Navalny’s last message to the outside world was a Valentine's Day note to his wife: "I feel that you are with me every second."

A former banking clerk who gave up her job to look after her children, Navalnaya always insisted she was primarily a mother and a wife and had no interest in getting into politics. But circumstances may change that position as Russian opposition supporters contemplate a future without their charismatic leader.

'I had to get him out'

The Munich speech was not the first time Navalnaya showed stoicism. 

In 2020, she watched her husband almost die when he was poisoned in Siberia by what doctors said was a Soviet nerve agent.

She then managed to get him out of the country – as he lay in a coma with local doctors refusing to let him go – with the help of a German charity.

"Every moment when we were there, I thought 'I had to get him out'," Navalnaya told Russian filmmaker and blogger Yuri Dud in an interview during her husband's recovery in Germany.

She said state doctors in Siberia were trying to drag out the process for him to either die or for the nerve agent not to be traceable. 

Five months later, she was just as defiant when the couple flew back to Moscow, knowing it would land him in jail.

"Waiter, bring us some vodka, we're flying home," Navalnaya said in a video sitting next to Alexei on the plane, copying a scene from a Russian cult film.

The couple were separated at passport control upon landing, the last time she saw her husband free.

They briefly embraced before police took him away and she was greeted at the airport to chants of "Yulia!".  

'Darkest things'

Navalnaya has described her life since as "letters, letters, letters", saying she tried to write to her husband every day.

The two met on holiday in Turkey, with both saying they fell in love immediately. 

Navalnaya gave up a job in banking to raise the couple's children as Alexei's political career took off.

As he recovered from the poisoning in Germany, Navalny joked that his wife's views were more radical than his.

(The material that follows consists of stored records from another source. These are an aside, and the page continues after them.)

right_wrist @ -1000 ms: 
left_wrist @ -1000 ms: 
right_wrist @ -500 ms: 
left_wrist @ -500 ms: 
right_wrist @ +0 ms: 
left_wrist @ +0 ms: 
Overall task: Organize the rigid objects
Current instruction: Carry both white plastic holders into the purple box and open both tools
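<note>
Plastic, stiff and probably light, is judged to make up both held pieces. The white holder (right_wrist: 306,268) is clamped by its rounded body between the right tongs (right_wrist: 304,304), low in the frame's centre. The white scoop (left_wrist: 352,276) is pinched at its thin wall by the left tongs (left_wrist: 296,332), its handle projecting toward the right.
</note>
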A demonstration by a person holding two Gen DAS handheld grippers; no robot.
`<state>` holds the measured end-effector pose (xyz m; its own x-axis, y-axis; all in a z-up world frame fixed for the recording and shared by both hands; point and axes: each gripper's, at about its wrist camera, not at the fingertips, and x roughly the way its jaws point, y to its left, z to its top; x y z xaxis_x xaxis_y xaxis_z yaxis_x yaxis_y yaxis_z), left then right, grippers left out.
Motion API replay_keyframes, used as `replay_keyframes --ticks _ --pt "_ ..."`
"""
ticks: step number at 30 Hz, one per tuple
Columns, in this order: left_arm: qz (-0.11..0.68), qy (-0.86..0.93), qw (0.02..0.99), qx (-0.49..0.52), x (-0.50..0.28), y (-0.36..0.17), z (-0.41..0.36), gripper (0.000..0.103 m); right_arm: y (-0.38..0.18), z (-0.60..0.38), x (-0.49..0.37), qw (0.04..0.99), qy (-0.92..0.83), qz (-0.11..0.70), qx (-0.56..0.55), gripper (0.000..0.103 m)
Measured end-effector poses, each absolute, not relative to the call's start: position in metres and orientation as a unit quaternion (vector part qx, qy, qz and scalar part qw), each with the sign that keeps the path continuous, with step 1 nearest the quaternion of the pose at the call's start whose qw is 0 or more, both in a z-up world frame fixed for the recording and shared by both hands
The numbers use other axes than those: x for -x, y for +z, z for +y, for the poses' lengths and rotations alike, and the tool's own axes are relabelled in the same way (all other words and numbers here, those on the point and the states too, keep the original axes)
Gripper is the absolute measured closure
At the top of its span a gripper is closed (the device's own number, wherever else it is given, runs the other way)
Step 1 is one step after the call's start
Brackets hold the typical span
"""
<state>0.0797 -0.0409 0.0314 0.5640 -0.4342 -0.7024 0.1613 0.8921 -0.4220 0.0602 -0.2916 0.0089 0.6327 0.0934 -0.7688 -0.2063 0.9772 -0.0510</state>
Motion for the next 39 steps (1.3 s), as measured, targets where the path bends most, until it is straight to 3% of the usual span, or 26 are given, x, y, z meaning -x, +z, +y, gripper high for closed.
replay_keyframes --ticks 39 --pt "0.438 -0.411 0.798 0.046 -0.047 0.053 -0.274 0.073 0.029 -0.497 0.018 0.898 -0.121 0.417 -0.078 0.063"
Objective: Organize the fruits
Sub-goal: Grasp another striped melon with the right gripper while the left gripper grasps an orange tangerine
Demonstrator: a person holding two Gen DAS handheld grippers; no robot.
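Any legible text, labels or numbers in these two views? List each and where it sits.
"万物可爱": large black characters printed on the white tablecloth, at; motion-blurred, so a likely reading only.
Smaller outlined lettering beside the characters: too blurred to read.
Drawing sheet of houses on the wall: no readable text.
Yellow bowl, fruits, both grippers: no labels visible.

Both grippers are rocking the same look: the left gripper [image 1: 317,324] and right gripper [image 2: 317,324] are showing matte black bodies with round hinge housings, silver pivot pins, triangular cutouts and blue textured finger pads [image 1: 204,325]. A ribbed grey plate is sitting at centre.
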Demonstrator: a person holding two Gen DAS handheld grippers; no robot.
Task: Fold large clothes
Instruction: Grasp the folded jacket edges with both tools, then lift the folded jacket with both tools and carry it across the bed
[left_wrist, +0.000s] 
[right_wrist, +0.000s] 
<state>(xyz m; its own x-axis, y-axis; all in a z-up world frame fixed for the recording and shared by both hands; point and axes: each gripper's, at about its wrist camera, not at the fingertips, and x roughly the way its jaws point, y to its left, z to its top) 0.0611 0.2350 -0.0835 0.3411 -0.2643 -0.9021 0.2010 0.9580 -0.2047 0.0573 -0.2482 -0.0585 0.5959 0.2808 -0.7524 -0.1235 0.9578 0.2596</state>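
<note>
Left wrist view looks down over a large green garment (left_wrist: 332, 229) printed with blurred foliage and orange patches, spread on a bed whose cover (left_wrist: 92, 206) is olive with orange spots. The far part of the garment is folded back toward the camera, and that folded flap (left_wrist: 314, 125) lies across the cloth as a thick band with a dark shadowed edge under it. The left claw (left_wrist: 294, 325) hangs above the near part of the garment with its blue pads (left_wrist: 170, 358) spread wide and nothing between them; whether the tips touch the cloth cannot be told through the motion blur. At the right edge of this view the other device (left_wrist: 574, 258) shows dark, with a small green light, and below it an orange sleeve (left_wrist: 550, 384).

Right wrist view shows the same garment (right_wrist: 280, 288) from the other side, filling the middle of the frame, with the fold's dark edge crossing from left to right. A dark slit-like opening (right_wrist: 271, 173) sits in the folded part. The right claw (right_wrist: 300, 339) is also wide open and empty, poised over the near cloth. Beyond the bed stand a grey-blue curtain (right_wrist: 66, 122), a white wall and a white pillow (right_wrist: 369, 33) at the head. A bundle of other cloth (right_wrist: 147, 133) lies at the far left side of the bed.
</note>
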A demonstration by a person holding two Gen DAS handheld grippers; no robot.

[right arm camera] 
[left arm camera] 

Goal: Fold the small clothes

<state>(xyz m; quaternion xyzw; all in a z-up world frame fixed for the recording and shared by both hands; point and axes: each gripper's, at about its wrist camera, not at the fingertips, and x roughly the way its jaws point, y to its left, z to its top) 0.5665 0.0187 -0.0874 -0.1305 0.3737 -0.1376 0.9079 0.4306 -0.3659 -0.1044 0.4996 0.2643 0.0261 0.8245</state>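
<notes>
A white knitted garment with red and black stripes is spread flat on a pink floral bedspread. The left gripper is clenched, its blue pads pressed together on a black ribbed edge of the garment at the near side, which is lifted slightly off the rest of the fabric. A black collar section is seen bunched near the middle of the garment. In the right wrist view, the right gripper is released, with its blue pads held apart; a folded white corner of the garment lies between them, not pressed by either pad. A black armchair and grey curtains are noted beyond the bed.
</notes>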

"When you are not a politician but you see the darkest things against your family then, of course, it radicalises you," he said in the interview with Dud.

Since Navalny was imprisoned, Navalnaya has said she would not follow the path of Svetlana Tikhanovskaya – who became Belarus's opposition leader after her husband was jailed.

Tikhanovskaya met Navalnaya in Munich after Navalny's death and the pair symbolically hugged in Munich after.

"Yulia Navalnaya is becoming a political figure whether she wants it or not," Russian political commentator Tatiana Stanovaya said on social media the day Navalny died.